**Recorded data:**
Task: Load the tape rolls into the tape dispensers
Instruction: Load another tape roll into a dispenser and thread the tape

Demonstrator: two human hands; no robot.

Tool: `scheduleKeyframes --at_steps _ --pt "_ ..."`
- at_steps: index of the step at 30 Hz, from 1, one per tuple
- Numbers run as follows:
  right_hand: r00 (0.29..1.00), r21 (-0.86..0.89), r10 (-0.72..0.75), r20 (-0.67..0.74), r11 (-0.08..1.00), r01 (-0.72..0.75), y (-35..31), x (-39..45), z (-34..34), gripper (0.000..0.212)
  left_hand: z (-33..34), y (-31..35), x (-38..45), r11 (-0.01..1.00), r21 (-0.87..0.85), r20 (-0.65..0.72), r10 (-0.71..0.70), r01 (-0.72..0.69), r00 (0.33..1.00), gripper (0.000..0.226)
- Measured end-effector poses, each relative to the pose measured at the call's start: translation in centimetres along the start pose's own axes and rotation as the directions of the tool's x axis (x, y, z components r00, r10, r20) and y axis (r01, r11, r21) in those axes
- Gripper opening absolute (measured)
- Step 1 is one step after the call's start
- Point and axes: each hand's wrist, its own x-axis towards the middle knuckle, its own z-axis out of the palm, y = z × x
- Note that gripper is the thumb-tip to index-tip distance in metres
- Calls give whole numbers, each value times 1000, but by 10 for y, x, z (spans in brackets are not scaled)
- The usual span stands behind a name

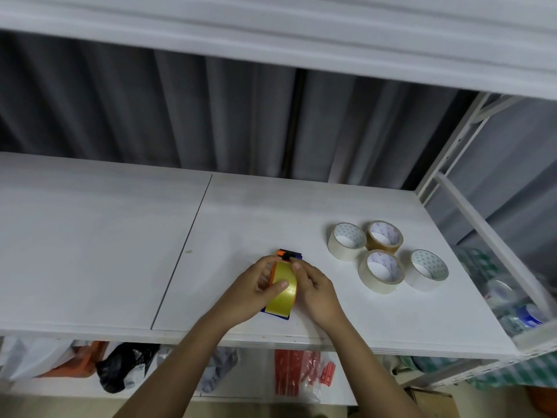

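Note:
A tape dispenser [290, 255] with orange, black and blue parts lies on the white shelf top [120, 242] near its front edge. A yellowish tape roll [283, 300] sits in it, edge toward me. My left hand [259, 288] grips the roll and dispenser from the left, thumb across the tape. My right hand [316, 289] holds them from the right, fingertips at the dispenser's head. Several loose tape rolls lie to the right: a clear roll [346, 241], a brown roll [385, 236], another clear roll [381, 271] and a white roll [428, 270].
An upper shelf [271, 31] overhangs the work surface. A seam [180, 251] splits the top into two panels. A white rack post [452, 146] and rail stand at the right, with more packed rolls [512, 309] below. Bags lie on the lower shelf [120, 366].

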Motion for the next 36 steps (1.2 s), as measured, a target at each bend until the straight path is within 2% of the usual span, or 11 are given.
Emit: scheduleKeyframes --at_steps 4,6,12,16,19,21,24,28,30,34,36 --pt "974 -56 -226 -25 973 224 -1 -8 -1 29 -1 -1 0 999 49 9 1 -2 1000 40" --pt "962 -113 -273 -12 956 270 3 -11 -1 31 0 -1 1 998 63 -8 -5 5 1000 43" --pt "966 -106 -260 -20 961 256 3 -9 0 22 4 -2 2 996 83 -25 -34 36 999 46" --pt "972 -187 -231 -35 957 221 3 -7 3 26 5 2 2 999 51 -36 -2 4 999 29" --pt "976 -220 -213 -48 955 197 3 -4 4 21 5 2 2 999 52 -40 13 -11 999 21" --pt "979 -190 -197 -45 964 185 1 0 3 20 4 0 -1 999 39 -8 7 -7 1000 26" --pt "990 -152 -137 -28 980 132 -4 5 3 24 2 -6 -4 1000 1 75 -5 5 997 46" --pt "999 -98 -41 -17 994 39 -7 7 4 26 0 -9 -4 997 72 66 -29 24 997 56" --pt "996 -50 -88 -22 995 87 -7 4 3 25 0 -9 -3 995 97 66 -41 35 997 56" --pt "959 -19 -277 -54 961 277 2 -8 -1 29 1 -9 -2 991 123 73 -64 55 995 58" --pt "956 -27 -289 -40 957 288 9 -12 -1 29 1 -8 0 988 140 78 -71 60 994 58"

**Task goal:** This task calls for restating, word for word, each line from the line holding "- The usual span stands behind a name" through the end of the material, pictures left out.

**Result for this task:**
- The usual span stands behind a name


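Note:
A tape dispenser [290, 255] with orange, black and blue parts lies on the white shelf top [120, 242] near its front edge. A yellowish tape roll [283, 300] sits in it, edge toward me. My left hand [259, 288] grips the roll and dispenser from the left, thumb across the tape. My right hand [316, 289] holds them from the right, fingertips at the dispenser's head. Several loose tape rolls lie to the right: a clear roll [346, 241], a brown roll [385, 236], another clear roll [381, 271] and a white roll [428, 270].
An upper shelf [271, 31] overhangs the work surface. A seam [180, 251] splits the top into two panels. A white rack post [452, 146] and rail stand at the right, with more packed rolls [512, 309] below. Bags lie on the lower shelf [120, 366].
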
Motion for the next 36 steps (1.2 s), as measured, a target at each bend until the straight path is within 2% of the usual span, or 11 are given.
Emit: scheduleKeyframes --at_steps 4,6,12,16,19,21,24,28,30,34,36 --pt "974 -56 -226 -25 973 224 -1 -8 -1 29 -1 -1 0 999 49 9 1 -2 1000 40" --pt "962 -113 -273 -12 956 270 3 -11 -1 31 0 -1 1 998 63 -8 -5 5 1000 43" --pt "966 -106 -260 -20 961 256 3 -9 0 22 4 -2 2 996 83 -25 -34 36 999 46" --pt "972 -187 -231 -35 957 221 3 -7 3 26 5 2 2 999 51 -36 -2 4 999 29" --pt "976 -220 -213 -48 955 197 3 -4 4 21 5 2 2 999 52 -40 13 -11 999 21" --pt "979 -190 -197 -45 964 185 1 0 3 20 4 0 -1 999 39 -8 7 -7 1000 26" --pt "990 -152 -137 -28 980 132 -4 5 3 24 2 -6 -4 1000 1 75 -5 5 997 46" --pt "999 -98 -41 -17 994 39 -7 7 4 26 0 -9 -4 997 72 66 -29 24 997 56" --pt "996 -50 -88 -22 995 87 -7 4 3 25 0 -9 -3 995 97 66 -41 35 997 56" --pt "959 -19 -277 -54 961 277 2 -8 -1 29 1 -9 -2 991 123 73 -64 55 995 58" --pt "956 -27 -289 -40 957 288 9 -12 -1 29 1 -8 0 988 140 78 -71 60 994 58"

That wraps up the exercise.